One of the key functions of the AEFI Secretariat is to coordinate the meetings of the National AEFI Committee and its four sub-committees (causality assessment, investigation, media and communication and laboratory subcommittee). The investigation subcommittee guides and assists in conducting special investigations. SoPs for special investigation of AEFIs, especially those occurring in clusters have been developed for use by investigating teams at national, state, and district levels.A pilot to set up AEFI surveillance system within medical colleges and other tertiary care hospitals with linkages to the DIO office was conducted in 32 medical colleges in eight states. The learnings are expected to lead to SOPs for DIOs and Facility Nodal Officers for AEFI surveillance to work together to enhance reporting of hospitalized AEFI cases into the surveillance system.
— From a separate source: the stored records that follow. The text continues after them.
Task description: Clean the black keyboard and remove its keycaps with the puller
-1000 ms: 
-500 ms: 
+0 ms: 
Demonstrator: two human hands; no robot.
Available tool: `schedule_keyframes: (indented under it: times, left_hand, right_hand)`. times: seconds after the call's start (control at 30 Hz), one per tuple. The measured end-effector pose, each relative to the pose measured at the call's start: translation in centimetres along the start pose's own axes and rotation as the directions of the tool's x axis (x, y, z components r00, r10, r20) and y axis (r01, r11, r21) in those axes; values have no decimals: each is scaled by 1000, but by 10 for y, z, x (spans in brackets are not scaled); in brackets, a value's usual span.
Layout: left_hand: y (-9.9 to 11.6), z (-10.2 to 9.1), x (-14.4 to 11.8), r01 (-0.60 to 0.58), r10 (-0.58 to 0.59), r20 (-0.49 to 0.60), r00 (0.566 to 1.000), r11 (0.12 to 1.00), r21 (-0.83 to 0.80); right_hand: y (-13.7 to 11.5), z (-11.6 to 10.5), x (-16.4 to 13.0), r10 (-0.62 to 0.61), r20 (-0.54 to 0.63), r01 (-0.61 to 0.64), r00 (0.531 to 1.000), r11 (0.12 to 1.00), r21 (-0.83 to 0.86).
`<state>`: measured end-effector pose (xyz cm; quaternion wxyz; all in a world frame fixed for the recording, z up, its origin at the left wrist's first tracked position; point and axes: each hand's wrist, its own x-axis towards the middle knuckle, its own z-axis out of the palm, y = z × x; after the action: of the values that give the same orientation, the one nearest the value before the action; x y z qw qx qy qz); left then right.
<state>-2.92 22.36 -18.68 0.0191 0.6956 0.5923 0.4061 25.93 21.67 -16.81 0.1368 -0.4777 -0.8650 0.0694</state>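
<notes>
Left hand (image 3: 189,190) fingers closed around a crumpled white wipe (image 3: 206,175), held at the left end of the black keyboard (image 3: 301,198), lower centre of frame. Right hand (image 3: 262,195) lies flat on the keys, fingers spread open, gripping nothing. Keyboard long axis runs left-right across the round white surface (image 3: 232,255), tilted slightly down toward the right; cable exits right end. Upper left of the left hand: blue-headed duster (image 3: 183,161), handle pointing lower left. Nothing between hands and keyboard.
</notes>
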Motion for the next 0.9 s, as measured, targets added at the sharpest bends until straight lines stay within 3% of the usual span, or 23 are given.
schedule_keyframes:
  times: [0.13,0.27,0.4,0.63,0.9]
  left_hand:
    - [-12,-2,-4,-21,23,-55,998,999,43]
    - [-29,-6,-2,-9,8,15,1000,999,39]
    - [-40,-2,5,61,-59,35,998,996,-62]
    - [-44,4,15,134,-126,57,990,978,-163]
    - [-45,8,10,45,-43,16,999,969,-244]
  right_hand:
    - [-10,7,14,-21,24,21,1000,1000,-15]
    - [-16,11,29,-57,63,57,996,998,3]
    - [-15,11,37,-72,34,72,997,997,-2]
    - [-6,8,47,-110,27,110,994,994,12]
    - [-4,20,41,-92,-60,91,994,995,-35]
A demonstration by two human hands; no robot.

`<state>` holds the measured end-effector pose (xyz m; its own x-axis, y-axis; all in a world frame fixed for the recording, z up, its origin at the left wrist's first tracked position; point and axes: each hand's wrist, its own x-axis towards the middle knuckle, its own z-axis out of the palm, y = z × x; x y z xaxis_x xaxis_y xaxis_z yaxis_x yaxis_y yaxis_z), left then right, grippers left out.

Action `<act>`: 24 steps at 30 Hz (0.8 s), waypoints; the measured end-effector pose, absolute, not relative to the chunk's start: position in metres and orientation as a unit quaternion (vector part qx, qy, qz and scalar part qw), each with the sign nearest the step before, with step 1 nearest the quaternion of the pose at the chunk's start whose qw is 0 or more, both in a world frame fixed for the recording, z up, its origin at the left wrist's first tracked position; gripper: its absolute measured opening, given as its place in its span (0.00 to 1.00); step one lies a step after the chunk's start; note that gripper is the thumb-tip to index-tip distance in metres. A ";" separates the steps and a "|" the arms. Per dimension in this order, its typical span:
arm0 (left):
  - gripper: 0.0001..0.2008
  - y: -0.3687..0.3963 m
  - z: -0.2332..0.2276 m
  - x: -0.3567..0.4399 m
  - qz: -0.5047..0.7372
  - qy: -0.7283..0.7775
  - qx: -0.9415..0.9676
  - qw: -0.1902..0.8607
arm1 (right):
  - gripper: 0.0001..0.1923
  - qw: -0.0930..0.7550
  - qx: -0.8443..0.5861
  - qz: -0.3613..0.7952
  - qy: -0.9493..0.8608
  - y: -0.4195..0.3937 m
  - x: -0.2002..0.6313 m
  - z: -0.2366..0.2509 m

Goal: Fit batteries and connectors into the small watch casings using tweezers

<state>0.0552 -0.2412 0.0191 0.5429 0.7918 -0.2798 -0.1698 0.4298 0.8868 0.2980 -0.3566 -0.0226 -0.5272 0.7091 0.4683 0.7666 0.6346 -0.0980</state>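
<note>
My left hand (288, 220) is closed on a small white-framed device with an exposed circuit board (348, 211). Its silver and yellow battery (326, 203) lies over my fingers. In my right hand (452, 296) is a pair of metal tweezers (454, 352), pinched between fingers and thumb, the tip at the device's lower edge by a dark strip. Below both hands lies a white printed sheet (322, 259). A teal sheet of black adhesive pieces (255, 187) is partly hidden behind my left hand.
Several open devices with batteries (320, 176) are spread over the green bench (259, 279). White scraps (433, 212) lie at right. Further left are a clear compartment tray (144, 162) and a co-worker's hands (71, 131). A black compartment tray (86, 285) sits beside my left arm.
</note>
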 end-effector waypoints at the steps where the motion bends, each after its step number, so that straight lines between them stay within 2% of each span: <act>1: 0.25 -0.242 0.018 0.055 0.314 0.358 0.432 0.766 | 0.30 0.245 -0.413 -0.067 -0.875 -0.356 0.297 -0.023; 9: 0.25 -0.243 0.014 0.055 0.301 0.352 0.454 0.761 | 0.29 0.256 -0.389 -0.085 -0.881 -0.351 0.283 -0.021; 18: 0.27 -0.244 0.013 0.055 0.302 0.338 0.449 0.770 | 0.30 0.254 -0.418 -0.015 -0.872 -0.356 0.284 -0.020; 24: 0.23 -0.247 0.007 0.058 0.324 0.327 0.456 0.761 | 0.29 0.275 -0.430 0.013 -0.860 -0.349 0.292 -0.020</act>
It is important to look for previously unknown or new adverse events following vaccinations. Such events are called signals. The process of detecting, verifying and assessing signals is called signal management. The AEFI database is reviewed by the AEFI Secretariat regularly for potential signals which are assessed and presented to the experts of the Signal Review Panel for recommendations. Recommendations (programmatic and regulatory) are shared with the national AEFI committee and the Ministry for further communication to vaccine vigilance stakeholders such as DCGI/CDSCO and manufacturers. Considerations of risk-benefit with regard to the impact on patients’ or public health are kept in mind throughout the decision-making process. Signal management systems are important to detect and assess potential signals when new vaccines are introduced into the programme. Active surveillance studies (Cohort Event Monitoring/sentinel studies) may be required to provide additional information regarding vaccine safety for new vaccines. AEFI Secretariat has contributed to a White Paper on the Safety of Rotavirus Vaccine in India.
COVID-19 vaccines
Guidance for modifying and strengthening the existing AEFI surveillance system to enhance vaccine safety surveillance of COVID-19 vaccines was included in the COVID-19 vaccination Operational guidelines. Integration of SAFE-VAC with CoWIN enabled reporting of minor, serious and severe AEFIs by the vaccinators and DIOs. AEFIs can be reported by beneficiaries through COWIN portal accessed here. Advisories were issued for detecting, managing and reporting Thrombosis with Thrombocytopenia Syndrome (TTS) to the states.
Information related to COVID-19 vaccine safety has been regularly shared with the national drug regulator and international organizations coordinating vaccine safety activities. The AEFI Secretariat also conducted an active vaccine safety study in the form of sentinel surveillance for Adverse Events of Special Interest following COVID-19 vaccination through 16 medical colleges across India.